The name Bulcamp has provided scholars down the centuries with various interpretations, and perhaps not a few headaches pronunciation-wise. When I attempted my first stab at the little known hamlet, eyebrows turned skywards - followed by a rueful smile.

It sounds like one of those dreadful military training establishments but I was assured by locals it was pronounced Bulcam - or possibly Bulcum - the ‘p’ having been dropped.

In 1848 the Reverend Alfred Suckling said the name was derived from the Saxon Bald Kemp meaning ‘bold fighting’, a reference to the supposed encounter in 654AD between the Mercian pagan chief Penda and the Christian Saxons of East Anglia led by King Anna. The death of the king occurred at Bulcamp but not all historical commentators can agree on this location.

Later, in 1913, the Reverend Walter W. Skeat presented a different interpretation when he wrote that the word ‘camp’, meaning field, was borrowed from Latin.

He also provided various spellings including Bulchamp (from the French champ, meaning field), Bulecampe found in the Domesday Book of 1086, and Bolecamp found in Rotule Hundredorum - or one-hundred rolls, dated 1273.

More recently, Dr. Margaret Gelling said the Latin loan-word campus (field) is believed to be indicative of contact between Latin word users and early Anglo-Saxon, Germanic speaking settlers.

Eilert Ekwall’s ‘Concise Oxford Dictionary of English Place-Names’ also tells us about Bulcamp. In particular, the Old English word bula which means bull or bullock. It is not evidenced but it must have been in common use with place names such as Bolney, Boulmer and Bulwick However, there must have been a personal name Bula or even Bulla from which it is not always easy to distinguish ‘bula’.

Thus Bulcamp becomes ‘bull’s field’. Not in the least bit as daring or romantic as ‘bold fighting’ but probably nearer the truth.

A Suffolk Rebellion

Suffolk is perhaps not renowned for the riotous behaviour of its inhabitants. The first riot took place 243 years ago on August 5th, 1765. The second, 173 years ago on December 21st. 1835. They both occurred at the same place - Bulcamp.

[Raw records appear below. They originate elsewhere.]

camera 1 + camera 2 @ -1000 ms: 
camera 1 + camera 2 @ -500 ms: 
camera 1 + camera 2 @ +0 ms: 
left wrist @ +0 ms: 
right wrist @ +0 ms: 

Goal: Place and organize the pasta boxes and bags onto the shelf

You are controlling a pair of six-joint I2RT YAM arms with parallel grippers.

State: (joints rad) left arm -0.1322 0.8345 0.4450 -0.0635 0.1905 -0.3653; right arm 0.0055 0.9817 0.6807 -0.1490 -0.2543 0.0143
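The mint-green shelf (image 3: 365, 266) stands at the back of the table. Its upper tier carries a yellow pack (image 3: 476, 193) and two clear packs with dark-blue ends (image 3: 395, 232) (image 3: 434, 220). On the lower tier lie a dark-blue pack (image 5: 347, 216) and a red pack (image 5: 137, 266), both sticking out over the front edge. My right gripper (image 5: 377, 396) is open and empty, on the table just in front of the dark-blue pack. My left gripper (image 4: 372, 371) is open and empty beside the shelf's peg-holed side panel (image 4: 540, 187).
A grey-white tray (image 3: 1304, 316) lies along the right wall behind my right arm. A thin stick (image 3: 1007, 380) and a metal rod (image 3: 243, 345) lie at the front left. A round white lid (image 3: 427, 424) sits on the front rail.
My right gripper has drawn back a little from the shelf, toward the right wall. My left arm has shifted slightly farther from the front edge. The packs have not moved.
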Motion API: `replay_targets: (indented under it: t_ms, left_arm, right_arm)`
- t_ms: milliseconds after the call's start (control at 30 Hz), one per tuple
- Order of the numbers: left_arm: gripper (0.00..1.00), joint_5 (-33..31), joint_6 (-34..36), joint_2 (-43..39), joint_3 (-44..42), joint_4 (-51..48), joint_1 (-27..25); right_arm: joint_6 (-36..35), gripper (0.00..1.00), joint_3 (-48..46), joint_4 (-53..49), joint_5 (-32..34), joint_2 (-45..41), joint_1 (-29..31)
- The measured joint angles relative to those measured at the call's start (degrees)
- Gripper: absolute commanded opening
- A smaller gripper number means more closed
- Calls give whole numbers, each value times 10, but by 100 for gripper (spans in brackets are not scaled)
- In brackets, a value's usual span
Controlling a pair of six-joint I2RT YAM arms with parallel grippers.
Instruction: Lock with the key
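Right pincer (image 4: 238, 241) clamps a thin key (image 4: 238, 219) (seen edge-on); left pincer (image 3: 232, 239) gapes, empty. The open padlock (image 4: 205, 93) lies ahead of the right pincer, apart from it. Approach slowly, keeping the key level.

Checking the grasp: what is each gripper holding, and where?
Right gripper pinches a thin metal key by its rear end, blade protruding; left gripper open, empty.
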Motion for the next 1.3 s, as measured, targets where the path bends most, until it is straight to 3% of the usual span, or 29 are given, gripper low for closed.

The first rebellion unfolded at the ‘House of Industry’ but by the time of the second rebellion, in 1835, it had changed its title to the infamous ‘workhouse’. The ‘H’ shaped building, which opened in 1766, still stands and is situated on high ground just beyond Blyford parish church, close to the B1123 road which runs from Halesworth towards Blythburgh.

To understand why the riots took place, we must go back to the 16th century and to the administration of the poor which was to have a bearing on our way of life up until the early part of the last century.

Assistance to the poor in England was governed by the Poor Laws which, from the 16th century, made parishes responsible for providing relief to those genuinely unable to work. It was also designed to prevent starvation in years when the harvest failed.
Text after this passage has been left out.